The odd thing is that while companies like AMD, Microsoft and Apple see tremendous value (and revenue) from the cloud we are seeing a trend for other corporations to pull away from these same services. We have learned that IBM has now banned two very common cloud based services due primarily to security concerns.
The first of these we have talked about before and since its creation we have worried over this little application. We are talking about DropBox. In the last three companies I have worked for this program was banned and the service blocked inside the network. One of the biggest reasons is that DropBox defaults wants to use your My Documents folder as its local repository. This means that ANYTHING you put in there automatically gets pushed up to their servers. At that point, they have you.
Now as we have pointed out in theory (and groups like Anonymous have pointed out in fact) the internet is a scary and dangerous place. There are no 100% secure systems, anything that can be locked can be unlocked… I could go on for hours with anecdotes and quotes like this. The simple fact is that if you put your documents on someone else’s servers you no longer have control over them. These can be potentially read by an intruder or even by employees of the company through internal systems (and yes that is VERY possible).
Because of this more companies are building their own private cloud services internally to make sure that the files stay put and (although there is still a risk of attack and intrusion) they have control. One major company to do this is IBM, but there are other examples of DropBox being blocked. I have personally consulted on different ways to do this to prevent theft and loss of data.
Now IBM has additional reasons for this; since they have begun to allow people to bring their own personal devices to work they are now facing even larger security concerns from Malware, and also people having personal accounts for services like DropBox, Apple’s iCloud, SkyDrive, Google Drive and more. They, like many other companies are backing away from “foreign ownership” of their data.

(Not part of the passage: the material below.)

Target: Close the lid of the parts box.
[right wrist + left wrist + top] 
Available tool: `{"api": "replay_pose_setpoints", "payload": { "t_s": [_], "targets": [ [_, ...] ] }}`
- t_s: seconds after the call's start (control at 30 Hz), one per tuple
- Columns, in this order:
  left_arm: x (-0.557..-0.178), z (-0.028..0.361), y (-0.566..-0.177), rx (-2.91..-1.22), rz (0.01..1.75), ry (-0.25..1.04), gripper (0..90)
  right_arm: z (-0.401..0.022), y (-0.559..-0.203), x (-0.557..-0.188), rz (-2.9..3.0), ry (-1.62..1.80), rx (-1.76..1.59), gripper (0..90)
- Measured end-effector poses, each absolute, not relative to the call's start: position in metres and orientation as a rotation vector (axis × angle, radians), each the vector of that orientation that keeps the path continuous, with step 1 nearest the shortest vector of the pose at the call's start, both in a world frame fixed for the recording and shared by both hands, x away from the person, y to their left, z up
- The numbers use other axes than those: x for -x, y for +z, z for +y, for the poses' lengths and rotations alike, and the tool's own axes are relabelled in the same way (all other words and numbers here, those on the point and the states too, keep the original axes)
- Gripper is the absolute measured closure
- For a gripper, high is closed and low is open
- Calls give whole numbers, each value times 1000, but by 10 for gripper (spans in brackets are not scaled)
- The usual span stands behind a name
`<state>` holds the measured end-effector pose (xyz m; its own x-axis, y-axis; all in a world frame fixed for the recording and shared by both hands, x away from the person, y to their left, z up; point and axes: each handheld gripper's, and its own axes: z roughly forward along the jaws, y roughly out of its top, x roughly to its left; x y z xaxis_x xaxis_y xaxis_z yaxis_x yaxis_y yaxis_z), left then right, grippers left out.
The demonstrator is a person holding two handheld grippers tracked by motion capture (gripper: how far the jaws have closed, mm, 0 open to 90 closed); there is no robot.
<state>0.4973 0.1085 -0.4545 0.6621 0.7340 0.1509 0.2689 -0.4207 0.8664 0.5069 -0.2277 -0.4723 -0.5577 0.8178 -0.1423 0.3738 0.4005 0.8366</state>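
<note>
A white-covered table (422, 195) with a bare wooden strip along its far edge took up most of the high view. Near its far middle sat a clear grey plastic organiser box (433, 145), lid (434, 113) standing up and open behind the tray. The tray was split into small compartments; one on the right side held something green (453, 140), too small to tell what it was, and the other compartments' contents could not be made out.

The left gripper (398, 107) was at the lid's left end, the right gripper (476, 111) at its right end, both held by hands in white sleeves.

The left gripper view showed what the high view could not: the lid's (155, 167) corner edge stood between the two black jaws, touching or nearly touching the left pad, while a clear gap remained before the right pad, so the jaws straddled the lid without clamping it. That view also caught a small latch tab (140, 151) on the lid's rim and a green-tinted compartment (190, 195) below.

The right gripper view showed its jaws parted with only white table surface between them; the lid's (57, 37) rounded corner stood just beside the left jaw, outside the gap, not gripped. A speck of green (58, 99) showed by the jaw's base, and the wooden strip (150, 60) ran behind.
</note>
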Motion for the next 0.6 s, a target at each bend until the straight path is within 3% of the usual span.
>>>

The second app that has reached the point of disabling is Apple Siri. Apparently Apple claims ownership of anything you say through Siri (Samsung also does this with S-Voice as does Vlingo). In the Software License Agreement it states quite clearly;
|“When you use Siri or Dictation, the things you say will be recorded and sent to Apple in order to convert what you say into text and, for Siri, to also process your requests. Your device will also send Apple other information, such as your first name and nickname; the names, nicknames, and relationship with you (e.g., “my dad”) of your address book contacts; and song names in your collection (collectively, your “User Data”). All of this data is used to help Siri and Dictation understand you better and recognize what you say. It is not linked to other data that Apple may have from your use of other Apple services. By using Siri or Dictation, you agree and consent to Apple’s and its subsidiaries’ and agents’ transmission, collection, maintenance, processing, and use of this information, including your voice input and User Data, to provide and improve Siri, Dictation, and other Apple products and services.”|
This is sort of concerning. So if you were to dictate a response to confidential email Apple will be keeping that information on Apple’s servers. This brings up a whole new area of legality for the way Apple collects information. Does this also violate Doctor/ Patient and Attorney/Client communications laws? While we are certain that Apple’s lawyers went over this SLA we have seen where companies try to slip wording like this into their agreements (Google has been caught at it twice).
Now before someone says that I am anti-Apple or jumps onto the “I Hate Apple” bandwagon it is important to note that Samsung’s new S-Voice does this as do almost ALL voice command services on mobile devices. This is a worry for many IT departments and one that was big enough for someone to outright block it on Apple devices used inside their network. Again this was IBM who expressed concerns that consumers (meaning their employees) were not aware of the way many of these services worked and therefore did not know that the information they put into them was at risk.
We have said it before (too many times to count) and we will say it again, the cloud is not the wonderful place that companies want you to think it is. There are security, privacy and even data ownership issues that have to be faced and addressed before it can become a really viable way to do business. Companies will continue to try and push this concept through as this business model is a money maker, but in the end people need to be aware of the serious risks involved. Perhaps as more and more companies follow IBM’s path and begin to block these services we will see them change into more secure (nothing is completely secure), private and open platforms than they are now.